“是不是有人帮助你?”
卿弈一下子就看出了她面上的犹豫,这姑娘过于直白,喜怒哀乐全部写在脸上,但是此刻她显然有所隐瞒。
崔承恩对他的不信任感让他觉得胸中气闷,便就着她小巧精致的下巴将她的脑袋抬起,直视她的目光,“崔承恩,你不乖了。”
带着宠溺和一丝揶揄的口吻,崔承恩觉得心波荡漾,这话像一颗小石子投入她平静的心湖。妖孽啊!这个男人绝对是一个只要想要就能将身边的人玩弄在掌心的狠角色。

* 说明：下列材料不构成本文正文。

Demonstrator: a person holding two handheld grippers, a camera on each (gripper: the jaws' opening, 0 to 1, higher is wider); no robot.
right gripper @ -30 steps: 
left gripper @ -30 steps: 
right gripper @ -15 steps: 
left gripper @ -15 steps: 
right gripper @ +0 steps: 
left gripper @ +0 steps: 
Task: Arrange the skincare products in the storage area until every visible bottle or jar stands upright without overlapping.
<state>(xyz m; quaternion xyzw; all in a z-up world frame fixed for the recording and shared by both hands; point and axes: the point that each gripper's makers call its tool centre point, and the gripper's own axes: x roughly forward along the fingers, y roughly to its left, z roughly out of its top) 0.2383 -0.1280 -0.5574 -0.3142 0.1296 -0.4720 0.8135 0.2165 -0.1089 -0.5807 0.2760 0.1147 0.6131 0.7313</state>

尤其是那一双古井似的眼睛,根本瞧不出深浅,吸引得人不由自主往里走却有身不由己深陷其中。
但是崔承恩只要一想到她在禁地里看到的事情,就觉得后背发寒。他用这张棱角分明的薄唇去品尝人菜,用皓白整齐的牙齿拒绝人的头颅脑汁,从前她想都不敢想。
然而现下卿弈一靠近她就想到那一幕,尽管她并没有真正瞧见,带着联想却更为可怕。崔承恩从头皮开始发紧,一路从面上到脚上都冒起了鸡皮疙瘩。她撇开眼去不看他,冷声道,“我自己逃出来的。”

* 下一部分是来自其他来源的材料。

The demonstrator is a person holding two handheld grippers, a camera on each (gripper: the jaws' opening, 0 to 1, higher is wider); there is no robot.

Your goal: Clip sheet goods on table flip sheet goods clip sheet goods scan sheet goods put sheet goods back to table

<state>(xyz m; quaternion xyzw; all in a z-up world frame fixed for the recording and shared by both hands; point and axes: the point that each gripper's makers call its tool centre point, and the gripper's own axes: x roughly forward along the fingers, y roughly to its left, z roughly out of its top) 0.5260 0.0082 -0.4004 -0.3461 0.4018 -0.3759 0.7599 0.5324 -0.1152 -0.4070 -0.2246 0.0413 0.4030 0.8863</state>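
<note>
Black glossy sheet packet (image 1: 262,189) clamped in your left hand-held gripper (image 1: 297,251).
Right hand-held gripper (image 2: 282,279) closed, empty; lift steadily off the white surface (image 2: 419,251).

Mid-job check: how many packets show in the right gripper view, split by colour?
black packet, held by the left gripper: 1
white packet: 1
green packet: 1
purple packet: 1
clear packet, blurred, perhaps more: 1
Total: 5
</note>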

“哼!”卿弈对这个回答尤为轻蔑地嗤笑了一声,“崔承恩,且不说你有多少能耐,单凭你身上这件衣服我就知道里头的情况并非如你所说。”
崔承恩想起来她在禁地的石室里更衣之后一直没能换下,身上是禁地统一的黑袍着装。但那又如何?崔承恩冷道,“就许你卿弈穿得这身袍子,我就穿不得?”
“当然可以。重点是,谁给你的这身袍子,或者说谁接应了你?”崔承恩突然冷峻起来的反应引起了卿弈的好奇,他眯了眯眼睛,不自觉像在朝堂之上面对政敌的时候锋利起来。
他放开桎梏崔承恩下巴的那只手,只一瞬间崔承恩便像条灵活的泥鳅一样从他左臂之下钻了出去,原本就直奔出口逃脱开去,哪知卿弈像是早已料到一样一把将手从崔承恩两臂下穿过,在她平坦的小腹间环绕,将人捞了回来。
他这个举动引得崔承恩激烈的抵抗,原本就没好透的右手使劲儿要掰开卿弈铜皮铁骨般的双臂,虽说收效甚微但卿弈毕竟不想弄伤她,再看她奋力折腾了一会儿之后将人抱上寻常里他小憩用的寝榻上。
一抬眼便看到了崔承恩那有些仇恨的目光,卿弈怔然,这是他当官至今唯一一次猜不透别人的想法。
就这么一愣神崔承恩便大力拍开了他的手臂,道:“拿开你的脏手!”
脏手?
卿弈下意识地查看两手,青葱玉指干净秀雅。
那如果他指的不是他的手脏而是……该死!卿弈的眼神一紧,面上轻松的表情渐渐保持不住了,其实面色平淡的时候他的俊美和秀气显得十分温和还带着一些孤傲。“你知道多少?”
没想到卿弈居然直截了当地开口,既然如此崔承恩自然不愿意再多谈,说破了对两人都没有好处。“够看清楚你这个人了。”
说这一句的时候,不知道怎么的,崔承恩的眼泪无声地掉下来了。